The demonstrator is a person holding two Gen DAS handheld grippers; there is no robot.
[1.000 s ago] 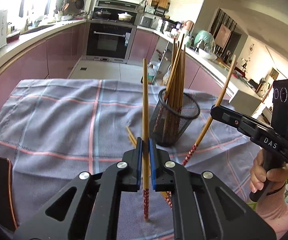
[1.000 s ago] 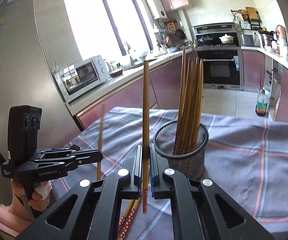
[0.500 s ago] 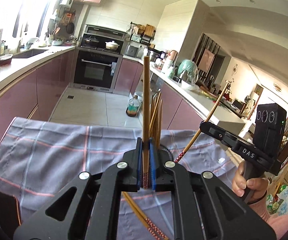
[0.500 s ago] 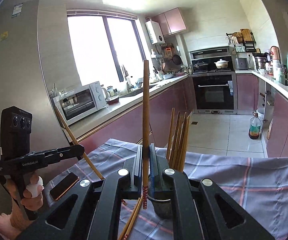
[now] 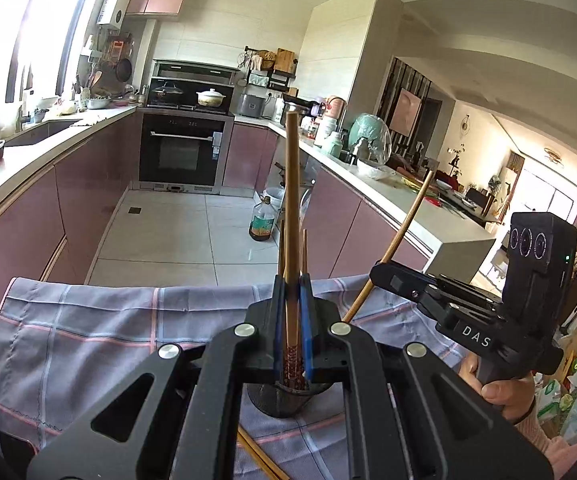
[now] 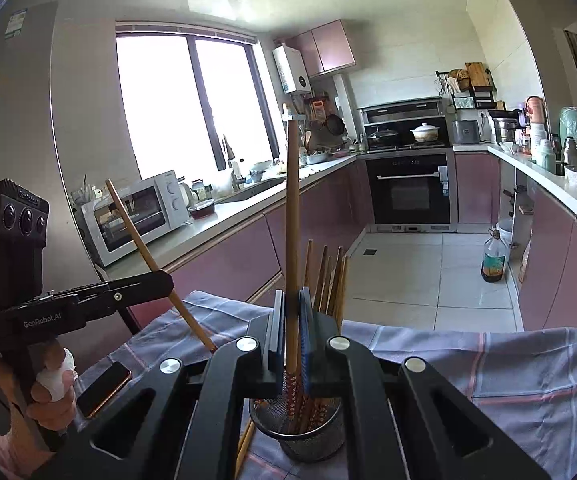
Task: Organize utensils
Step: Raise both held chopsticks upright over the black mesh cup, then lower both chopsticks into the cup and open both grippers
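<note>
While both my grippers, left (image 5: 290,320) and right (image 6: 291,332), clamp fingers on upright chopsticks (image 5: 291,208) (image 6: 292,216) above mesh cup (image 6: 300,436), insertion step pending: lower tips into cup, release.

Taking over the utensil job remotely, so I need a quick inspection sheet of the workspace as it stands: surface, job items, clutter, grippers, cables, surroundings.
Surface: table under a grey checked cloth, rumpled.
Job's things: black mesh holder standing on the cloth with several chopsticks upright in it; loose chopsticks lying on the cloth beside it.
Clutter: a phone lying flat near the cloth's edge.
Grippers: left gripper shut on one chopstick, held upright; right gripper shut on another chopstick, also upright, its patterned end above the holder's mouth.
Cables: nothing seen.
Surroundings: kitchen with pink cabinets, oven, microwave, an oil bottle on the tiled floor.
</note>
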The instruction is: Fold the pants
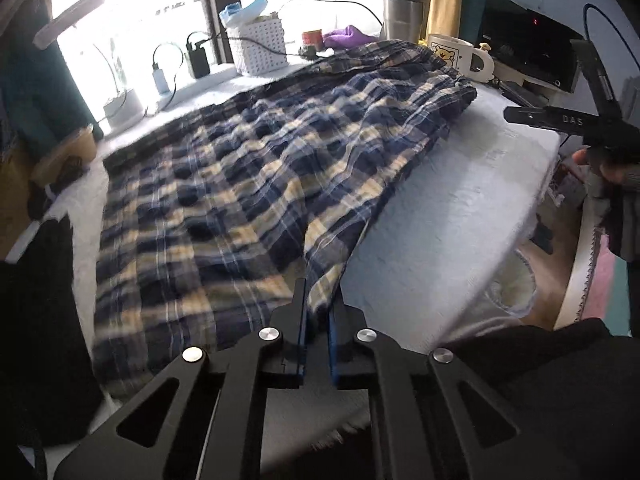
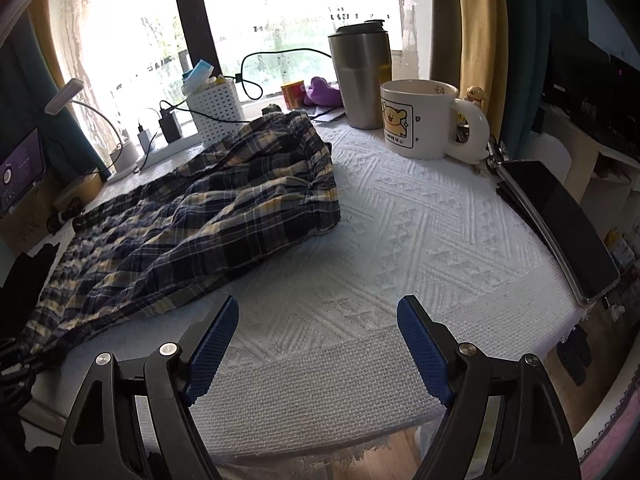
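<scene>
Navy and cream plaid pants (image 1: pixel 224 184) lie spread over a table under a white textured cloth (image 1: pixel 460 200), reaching back toward the window. My left gripper (image 1: pixel 319 292) is shut on the near corner of the pants, a fold of plaid cloth pinched between its blue pads. In the right wrist view the pants (image 2: pixel 192 216) lie at left. My right gripper (image 2: pixel 318 312) stands open over bare white cloth (image 2: pixel 400 240), to the right of the pants' near edge, nothing between its fingers. The right gripper also shows at the far right of the left wrist view (image 1: pixel 560 120), in a person's hand.
Along the back stand a steel tumbler (image 2: pixel 360 76), a cream bear mug (image 2: pixel 420 120), a white perforated basket (image 2: pixel 218 110), chargers and cables (image 2: pixel 168 124). A dark flat device (image 2: pixel 560 232) lies at the table's right edge. Dark fabric (image 1: pixel 40 320) lies at left.
</scene>
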Motion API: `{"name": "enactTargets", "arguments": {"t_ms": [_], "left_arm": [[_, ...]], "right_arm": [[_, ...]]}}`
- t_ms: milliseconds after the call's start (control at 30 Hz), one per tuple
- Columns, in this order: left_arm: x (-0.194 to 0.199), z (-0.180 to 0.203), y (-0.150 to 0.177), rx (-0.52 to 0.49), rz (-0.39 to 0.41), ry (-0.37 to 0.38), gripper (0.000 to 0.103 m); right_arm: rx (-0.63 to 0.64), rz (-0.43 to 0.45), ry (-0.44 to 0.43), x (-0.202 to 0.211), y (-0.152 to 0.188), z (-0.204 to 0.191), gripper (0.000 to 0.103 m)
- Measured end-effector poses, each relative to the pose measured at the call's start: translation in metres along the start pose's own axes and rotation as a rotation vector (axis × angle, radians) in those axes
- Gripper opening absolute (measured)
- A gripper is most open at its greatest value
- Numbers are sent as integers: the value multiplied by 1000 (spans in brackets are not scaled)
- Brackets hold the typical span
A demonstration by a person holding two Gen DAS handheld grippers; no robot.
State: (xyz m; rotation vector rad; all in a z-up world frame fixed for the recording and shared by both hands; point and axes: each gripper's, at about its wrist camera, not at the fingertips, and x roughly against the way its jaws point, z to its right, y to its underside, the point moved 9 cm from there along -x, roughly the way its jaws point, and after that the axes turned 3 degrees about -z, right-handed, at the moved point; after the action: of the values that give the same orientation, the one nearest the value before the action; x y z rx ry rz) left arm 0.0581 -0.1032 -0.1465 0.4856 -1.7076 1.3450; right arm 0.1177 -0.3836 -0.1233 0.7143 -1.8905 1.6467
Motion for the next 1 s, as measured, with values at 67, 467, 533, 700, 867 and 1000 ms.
{"name": "enactTargets", "arguments": {"t_ms": [67,467,533,700,867,1000], "left_arm": [[-1,-1,7,27,-13,7,6],[40,-93,6,326,98,-61,48],[35,-119,13,380,83,-143,48],[18,-141,34,474,31,-147,48],[17,-126,38,434,44,-119,21],[24,-113,36,315,44,-172,3]], "right_arm": [[1,-1,-5,-1,0,-2,83],[19,-26,-15,-13,4,-11,83],[22,-30,-17,-14,5,-14,83],[47,-42,-26,-19,5,-26,83],[60,-47,-22,-22,3,-32,83],[73,-47,-22,-21,2,-38,83]]}}
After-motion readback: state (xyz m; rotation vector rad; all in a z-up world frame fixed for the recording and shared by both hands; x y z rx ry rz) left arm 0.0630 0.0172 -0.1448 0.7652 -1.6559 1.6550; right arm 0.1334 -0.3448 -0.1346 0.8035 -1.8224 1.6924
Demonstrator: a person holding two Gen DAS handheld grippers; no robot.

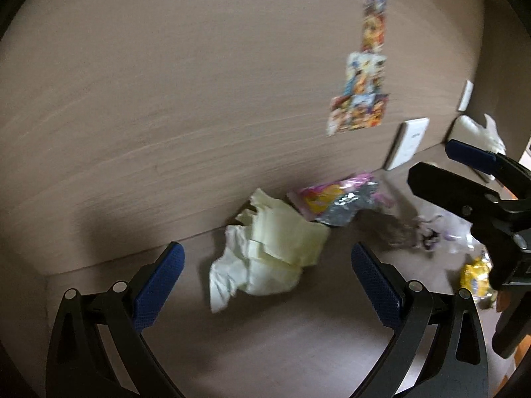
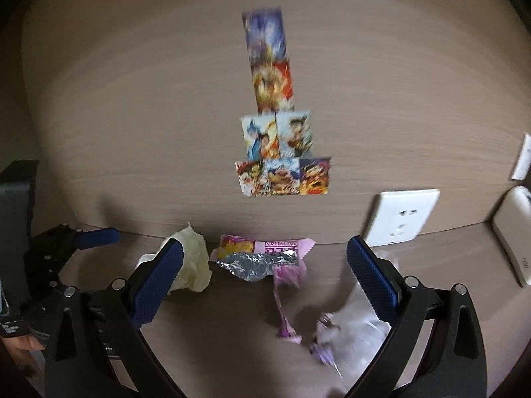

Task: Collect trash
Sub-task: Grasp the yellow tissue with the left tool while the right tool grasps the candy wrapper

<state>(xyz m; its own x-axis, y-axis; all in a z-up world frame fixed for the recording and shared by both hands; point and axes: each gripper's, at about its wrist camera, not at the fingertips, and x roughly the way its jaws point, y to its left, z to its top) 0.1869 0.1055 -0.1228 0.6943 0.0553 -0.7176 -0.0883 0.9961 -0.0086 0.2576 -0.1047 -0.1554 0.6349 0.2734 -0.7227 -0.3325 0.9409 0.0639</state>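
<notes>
A home, looks like. Cartoon stickers (image 2: 282, 152) decorate the wood-grain wall (image 2: 132, 116). A white wall socket (image 2: 401, 217) sits above the desk (image 2: 232, 331).

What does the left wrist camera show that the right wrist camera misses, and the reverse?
Only the left wrist view shows the yellow wrapper low on the right, beside the right gripper.

Only the right wrist view shows the wall socket's holes clearly.

Both show the crumpled pale tissue, the pink and silver wrapper, the clear plastic bag, the sticker column on the wall, and both grippers open, including the left gripper.
</notes>
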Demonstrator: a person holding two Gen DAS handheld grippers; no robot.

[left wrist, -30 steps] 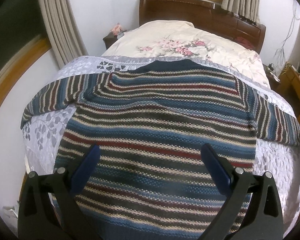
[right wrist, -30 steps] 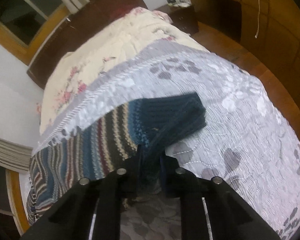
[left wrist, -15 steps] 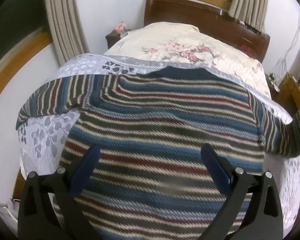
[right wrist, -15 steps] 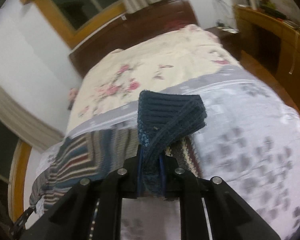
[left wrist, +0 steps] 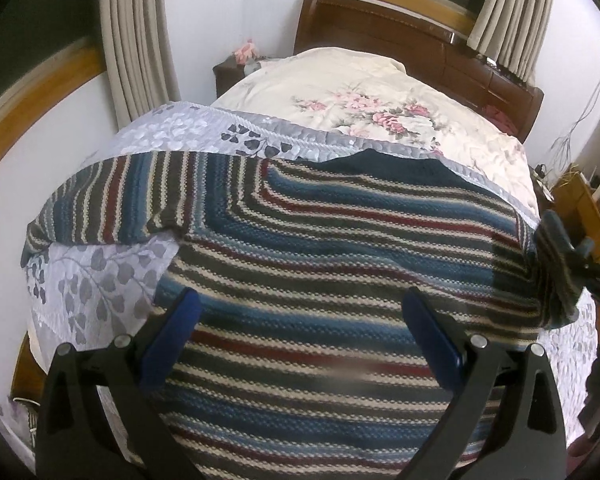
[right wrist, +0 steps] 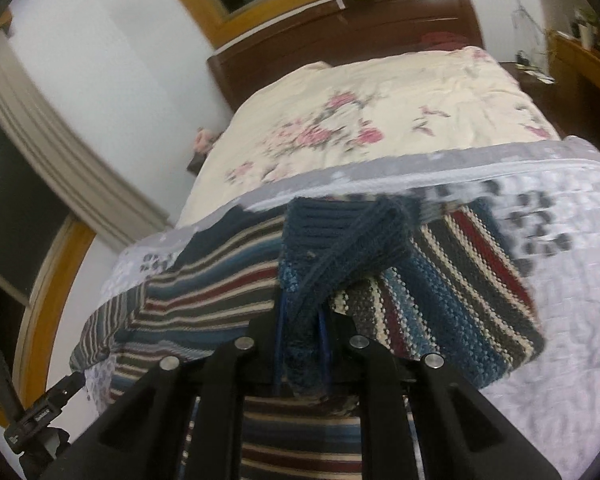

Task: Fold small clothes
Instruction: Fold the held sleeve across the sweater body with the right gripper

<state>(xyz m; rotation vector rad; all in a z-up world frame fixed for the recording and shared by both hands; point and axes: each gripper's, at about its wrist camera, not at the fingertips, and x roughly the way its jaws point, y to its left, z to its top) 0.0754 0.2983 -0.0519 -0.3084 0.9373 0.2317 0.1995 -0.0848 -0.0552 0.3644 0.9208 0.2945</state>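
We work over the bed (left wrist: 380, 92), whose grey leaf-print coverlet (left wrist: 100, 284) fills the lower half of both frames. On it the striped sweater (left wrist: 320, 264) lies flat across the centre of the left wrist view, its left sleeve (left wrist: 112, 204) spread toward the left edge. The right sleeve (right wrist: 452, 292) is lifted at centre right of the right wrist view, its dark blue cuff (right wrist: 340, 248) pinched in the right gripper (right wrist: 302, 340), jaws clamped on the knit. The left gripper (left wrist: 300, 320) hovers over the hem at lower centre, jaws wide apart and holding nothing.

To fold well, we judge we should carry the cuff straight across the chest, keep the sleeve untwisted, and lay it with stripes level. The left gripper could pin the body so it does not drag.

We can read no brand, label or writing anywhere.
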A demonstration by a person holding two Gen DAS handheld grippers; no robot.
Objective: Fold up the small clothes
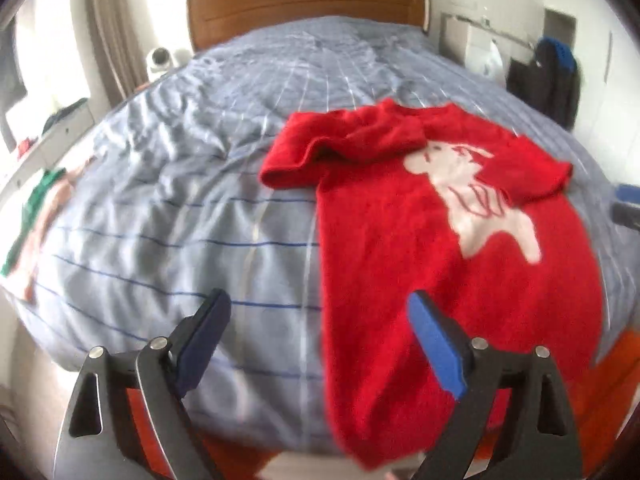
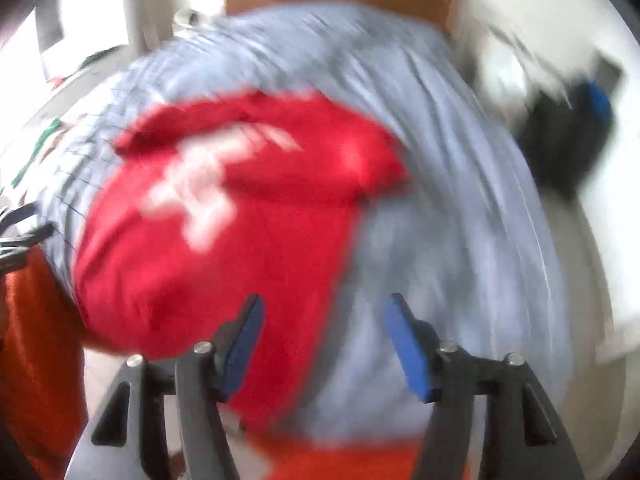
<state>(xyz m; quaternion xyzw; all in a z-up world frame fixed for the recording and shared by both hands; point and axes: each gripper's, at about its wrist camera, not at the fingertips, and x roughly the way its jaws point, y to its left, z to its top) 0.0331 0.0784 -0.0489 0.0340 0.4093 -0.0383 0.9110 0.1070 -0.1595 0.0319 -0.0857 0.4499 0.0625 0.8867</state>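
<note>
A small red sweater [image 1: 400, 240] with a white animal figure lies on the grey-blue striped bed cover [image 1: 180, 200]. Its hem hangs over the near edge of the bed, and its left sleeve is folded across the top. My left gripper [image 1: 320, 312] hovers above the sweater's left edge, jaws wide apart with nothing between the blue pads. In the blurred right wrist view the same sweater [image 2: 224, 224] fills the left middle. My right gripper [image 2: 324, 316] is open over the sweater's right edge and holds nothing.
A wooden headboard [image 1: 308, 4] stands at the far end of the bed. Green and pale clothes [image 1: 36, 216] lie at the bed's left edge. Dark clothing [image 1: 552, 80] hangs at the right wall. An orange surface [image 2: 36, 360] shows below the bed's near edge.
</note>
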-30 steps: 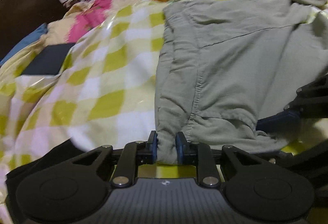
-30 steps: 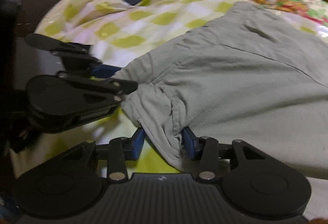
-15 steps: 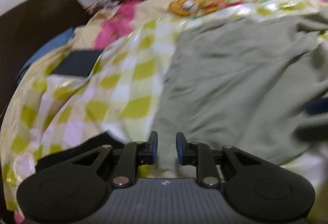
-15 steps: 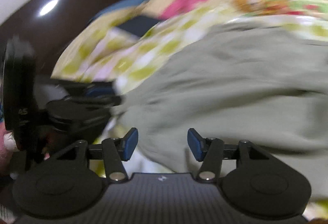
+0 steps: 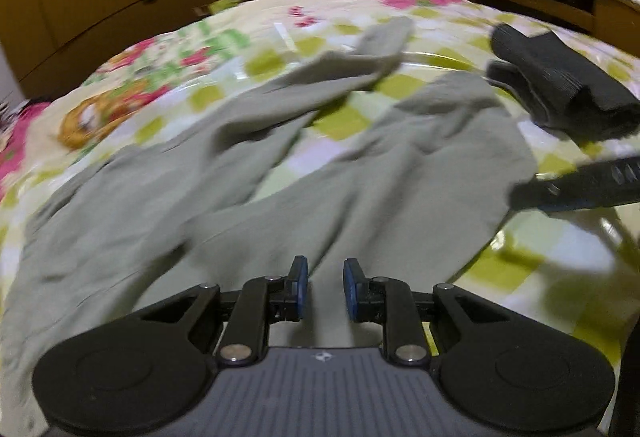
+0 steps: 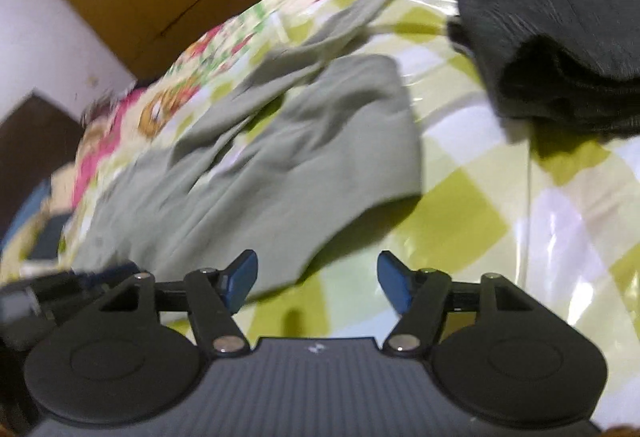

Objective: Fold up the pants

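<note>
The grey-green pants (image 5: 280,173) lie spread on the bed (image 5: 560,257), their two legs splayed apart toward its far edge. The left hand-held gripper (image 5: 323,287) hovers over one leg, released, its blue pads holding nothing. The right hand-held gripper (image 6: 318,283) is spread wide beside that leg's hem. A folded dark garment (image 6: 560,37) rests near the bed's far right corner.

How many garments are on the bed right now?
2. The grey-green pants lie spread across the bedspread; a dark folded garment sits beyond their right leg end. More may lie outside view.
</note>
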Demonstrator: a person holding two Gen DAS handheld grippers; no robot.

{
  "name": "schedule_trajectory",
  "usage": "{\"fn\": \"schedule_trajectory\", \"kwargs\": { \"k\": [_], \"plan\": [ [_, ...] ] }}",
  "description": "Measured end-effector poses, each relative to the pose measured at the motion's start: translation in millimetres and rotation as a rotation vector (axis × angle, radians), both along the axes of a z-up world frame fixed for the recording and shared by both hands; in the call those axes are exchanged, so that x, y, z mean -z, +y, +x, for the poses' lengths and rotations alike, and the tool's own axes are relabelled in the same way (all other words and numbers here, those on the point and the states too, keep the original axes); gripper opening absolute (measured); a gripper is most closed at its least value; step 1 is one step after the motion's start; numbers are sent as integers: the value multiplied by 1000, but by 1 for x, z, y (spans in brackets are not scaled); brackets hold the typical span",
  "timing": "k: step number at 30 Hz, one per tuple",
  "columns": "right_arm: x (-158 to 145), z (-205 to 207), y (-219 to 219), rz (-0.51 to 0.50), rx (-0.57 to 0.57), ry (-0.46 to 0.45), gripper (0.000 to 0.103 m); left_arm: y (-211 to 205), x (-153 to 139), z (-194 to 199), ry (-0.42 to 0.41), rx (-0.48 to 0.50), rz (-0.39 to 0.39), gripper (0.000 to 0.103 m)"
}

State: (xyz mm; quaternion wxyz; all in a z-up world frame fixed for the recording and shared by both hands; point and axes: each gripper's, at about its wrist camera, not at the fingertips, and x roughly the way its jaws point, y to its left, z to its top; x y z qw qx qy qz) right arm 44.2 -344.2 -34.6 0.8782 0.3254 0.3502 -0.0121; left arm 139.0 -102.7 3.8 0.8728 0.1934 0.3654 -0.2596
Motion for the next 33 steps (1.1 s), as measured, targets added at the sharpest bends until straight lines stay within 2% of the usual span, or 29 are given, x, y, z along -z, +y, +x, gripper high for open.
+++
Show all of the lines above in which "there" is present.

## Written answer
The demonstrator is a person holding two Gen DAS handheld grippers; there is no robot.
State: (xyz m; rotation vector rad; all in a z-up world frame fixed for the recording and shared by both hands; point and axes: each gripper's, at about its wrist camera, not at the fingertips, and x roughly against the way its jaws point, z to its right, y to its underside, the point moved 9 cm from there along -x, roughly the way its jaws point, and after that the axes turned 3 degrees about -z, right-handed, at the moved point; after the action: of the values that give the same orientation, the one nearest the value before the action; x y z rx ry rz) left arm 0.0581 -0.1032 -0.1465 0.4856 -1.7076 1.3450; right arm 0.1177 -0.3836 -0.1233 0.7143 -1.8905 1.6467

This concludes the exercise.